Now in the very short span of a few hundred years, we have invented a special process for continuously discovering more about who we are and what our universe is all about. This process is called science. We have also been learning more and more about how to take this scientific knowledge and use it to steadily make our lives better and ourselves wiser. Those fortunate enough to be born into the most developed countries of the world will most likely also live long lives in safety and comfort, exposing themselves to an expanding array of rich experiences.
APPLYING WHAT WE KNOW TO MAKE LIFE BETTER
Nothing in our world is expanding faster than our knowledge about it. That should be very good news. If we can only get our minds around what is really happening, surely we can use our new knowledge to make things better. A bewildering array of transformations are going on everywhere about us. New knowledge and its offspring in new technologies are probably the largest contributors to this noisy confusion. That is reason enough to take a little time to think about the nature of progress. What are likely to be the true consequences of the knowledge explosion for the human future, near term and far term? We need to take a time-out for some thoughtful analysis of all the facts at hand before we jump to any conclusions and certainly before we take any drastic actions. We should be wise, informed, careful, and cautious, but we need not shroud our thoughts of the future in gloom. Neither should we be arranging our lives to forestall any imagined but grossly improbable near-term catastrophe. The near and far prospects for humanity are not easily foreseen, but there are many reasons to believe that these prospects may be getting better, not worse.
WHAT WE ALL WANT AND WHAT WE WILL COME TO WANT
The words proclaimed as inalienable rights in the United States Declaration of Independence, "life, liberty and the pursuit of happiness," overflow with meaning. They define in a simple but comprehensive way what we all want. There is room here for an enormous array of different lives, different forms of liberty, and many different paths to happiness. The implication is that we should be free to pursue our own paths as much as possible without coercion by others and their particular definitions of what these words might mean. Progress can be measured as the extension or expansion of a life on any of these dimensions: the life dimension, the liberty dimension, and the happiness dimension.
Progress can also be pictured on a scale of two dimensions as pictured in figure 0.1. The vertical dimension represents the summation of life, liberty, and happiness as it might be for a given people at a given time in history. The steep high curve represents the optimum life experience attainable by an individual or a group in any given epoch. The black curve at the bottom represents life itself, however long or short it might be. As we move up the scale of civilization, more attributes may be added to the potential of a given life, including liberty, leisure, luxury, artistic enjoyment, and a panoply of varied experience beyond. The vertical axis thus represents the ever-growing potential of a single life, including all the experiences that are summed up in the years of that life.

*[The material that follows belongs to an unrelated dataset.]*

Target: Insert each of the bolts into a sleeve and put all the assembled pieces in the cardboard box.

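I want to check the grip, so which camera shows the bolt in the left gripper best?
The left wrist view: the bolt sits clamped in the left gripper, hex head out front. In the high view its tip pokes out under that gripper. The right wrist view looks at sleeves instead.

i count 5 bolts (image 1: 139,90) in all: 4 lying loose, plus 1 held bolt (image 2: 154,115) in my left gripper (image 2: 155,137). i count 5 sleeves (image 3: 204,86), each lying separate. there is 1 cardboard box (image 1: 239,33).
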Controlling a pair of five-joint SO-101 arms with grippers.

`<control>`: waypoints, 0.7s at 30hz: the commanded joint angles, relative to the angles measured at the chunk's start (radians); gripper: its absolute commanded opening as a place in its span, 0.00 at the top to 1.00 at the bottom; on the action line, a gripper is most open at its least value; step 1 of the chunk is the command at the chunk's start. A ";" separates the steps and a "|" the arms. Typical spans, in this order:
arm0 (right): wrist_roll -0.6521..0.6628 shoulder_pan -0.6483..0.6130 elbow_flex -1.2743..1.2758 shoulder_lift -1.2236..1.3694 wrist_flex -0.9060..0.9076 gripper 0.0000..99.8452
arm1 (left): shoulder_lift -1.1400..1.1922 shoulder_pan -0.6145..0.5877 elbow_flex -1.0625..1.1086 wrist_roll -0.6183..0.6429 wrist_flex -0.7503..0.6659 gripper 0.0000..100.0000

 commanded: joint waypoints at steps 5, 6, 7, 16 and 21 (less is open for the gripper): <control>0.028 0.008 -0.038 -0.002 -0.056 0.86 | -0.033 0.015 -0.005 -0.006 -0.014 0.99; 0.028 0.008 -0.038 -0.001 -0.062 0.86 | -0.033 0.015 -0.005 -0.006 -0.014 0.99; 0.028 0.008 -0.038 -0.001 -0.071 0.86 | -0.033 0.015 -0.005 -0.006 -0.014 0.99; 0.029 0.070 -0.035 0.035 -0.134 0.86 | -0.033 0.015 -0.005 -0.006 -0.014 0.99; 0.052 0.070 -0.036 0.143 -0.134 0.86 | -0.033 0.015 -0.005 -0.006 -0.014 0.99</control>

The possibilities of what can go into a full human life have expanded enormously through the five thousand years of civilization. They continue to expand into new areas, as suggested by the progressively lighter-shaded curves that keep building on top of the basics as more and more progressive steps are taken. How much of this expanse of life experience can be enjoyed by a particular individual depends on many factors, starting with the mere length of that life. A very short life barely gets out of the black. Longer lives impoverished by pain, failure, subservience, and the sheer emptiness of feeling are not much better off. A long life loaded with education, travel, and opportunities of every kind can reach way into the light. Until our own times, this sort of life was the preserve of kings and princes, but as we have advanced through the last few decades, the number of people who have access to this kind of life has been rising exponentially.

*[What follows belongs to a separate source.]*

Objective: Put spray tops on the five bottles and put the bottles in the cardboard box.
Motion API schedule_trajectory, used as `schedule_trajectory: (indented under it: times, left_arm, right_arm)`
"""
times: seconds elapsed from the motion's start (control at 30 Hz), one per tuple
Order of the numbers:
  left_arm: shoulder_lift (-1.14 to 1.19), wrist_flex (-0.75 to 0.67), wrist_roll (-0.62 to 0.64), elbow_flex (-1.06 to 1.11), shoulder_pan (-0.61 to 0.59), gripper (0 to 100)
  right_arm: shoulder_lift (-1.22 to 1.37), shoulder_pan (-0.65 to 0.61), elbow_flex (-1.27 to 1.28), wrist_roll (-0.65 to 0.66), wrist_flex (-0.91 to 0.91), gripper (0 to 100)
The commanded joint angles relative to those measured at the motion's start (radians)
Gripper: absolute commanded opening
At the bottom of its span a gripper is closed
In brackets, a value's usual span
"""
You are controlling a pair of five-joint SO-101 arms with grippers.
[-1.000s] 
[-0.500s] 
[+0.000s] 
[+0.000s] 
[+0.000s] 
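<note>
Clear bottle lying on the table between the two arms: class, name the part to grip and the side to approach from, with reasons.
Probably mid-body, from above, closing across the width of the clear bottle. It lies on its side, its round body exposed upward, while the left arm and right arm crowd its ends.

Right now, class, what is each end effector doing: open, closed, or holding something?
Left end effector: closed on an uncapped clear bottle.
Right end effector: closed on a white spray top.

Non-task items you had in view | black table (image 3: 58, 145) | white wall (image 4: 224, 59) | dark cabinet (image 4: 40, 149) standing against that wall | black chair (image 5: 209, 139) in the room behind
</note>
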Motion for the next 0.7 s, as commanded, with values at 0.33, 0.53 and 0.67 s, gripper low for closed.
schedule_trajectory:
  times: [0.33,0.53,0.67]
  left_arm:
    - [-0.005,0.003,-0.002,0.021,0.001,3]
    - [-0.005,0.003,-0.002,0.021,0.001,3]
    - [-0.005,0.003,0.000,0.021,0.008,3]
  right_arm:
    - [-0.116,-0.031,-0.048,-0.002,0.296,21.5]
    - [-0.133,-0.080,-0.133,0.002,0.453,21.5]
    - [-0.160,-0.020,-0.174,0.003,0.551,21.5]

Now imagine that the horizontal axis represents all humanity of a given era. When the earliest modern humans started spreading out from Africa some one hundred thousand years ago, there were perhaps no more than a few thousands of individuals. At the end of World War II there were about two billion. Now there are closer to eight billion. So this horizontal axis is also stretching out over time with no end in sight. Millions of these lives are filled with diverse, pleasurable experiences hardly dreamed of by their ancestors. Much of humanity is still in the black but nevertheless is still lucky to be alive. Most of our earliest ancestors surely lived short lives at close to a subsistence level. Preoccupied as they must have been with food gathering and child rearing, they had little time for much else.

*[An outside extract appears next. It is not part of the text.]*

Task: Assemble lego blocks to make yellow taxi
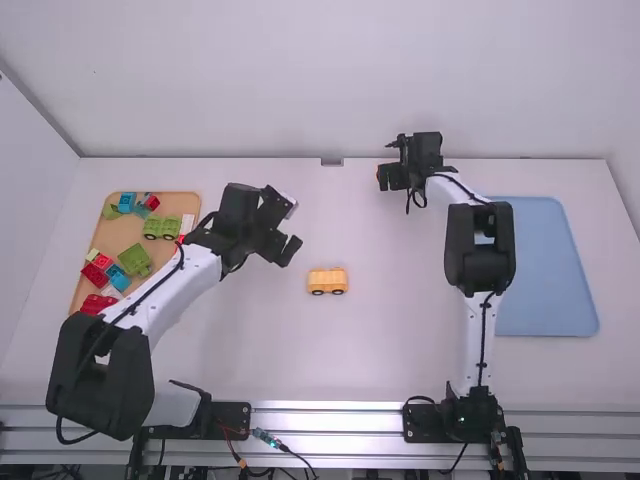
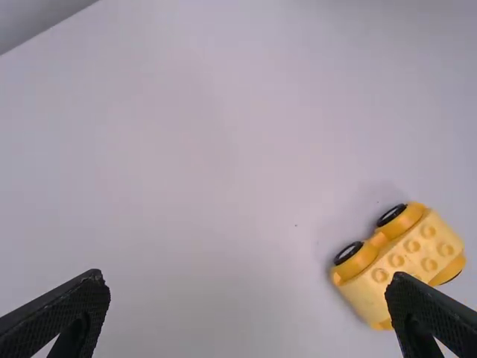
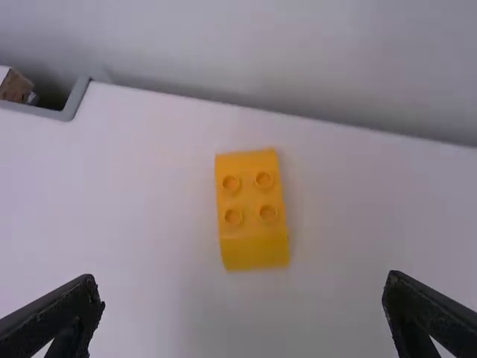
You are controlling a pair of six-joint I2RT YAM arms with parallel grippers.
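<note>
Smooth white links (image 1: 181, 292), bulky rounded black joints (image 1: 465, 250), thin black cables (image 1: 483, 340), flat black base plates (image 1: 233, 419)

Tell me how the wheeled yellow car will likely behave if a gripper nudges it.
The yellow car may well roll when pushed lengthwise, since it stands on black wheels. It seems unlikely to tip, being low and long on the table. Its blocky, plastic-looking body with molded studs should feel stiff and hardly give when squeezed.

The wheeled block (image 2: 406, 265) looks smooth plastic, the table (image 1: 400, 345) smooth and matt, the rail (image 1: 330, 411) shiny metal.
</note>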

There is a steady trend through human prehistory and history toward both population increase and increase in the length and quality of individual lives. This is not a trend that is consistent year to year, nor is it equal among all peoples. Nevertheless, as time goes by, more and more members of the human race are living lives of higher quality and length. Moreover, such positive life experiences tend to spread out to benefit an ever-widening circle over time. The overall trend is relentlessly progressive. These first three chapters state the case.
(Continues...)
Excerpted from ACCELERATIONby RONALD G. HAVELOCK Copyright © 2011 by Ronald G. Havelock. Excerpted by permission of Prometheus Books. All rights reserved. No part of this excerpt may be reproduced or reprinted without permission in writing from the publisher.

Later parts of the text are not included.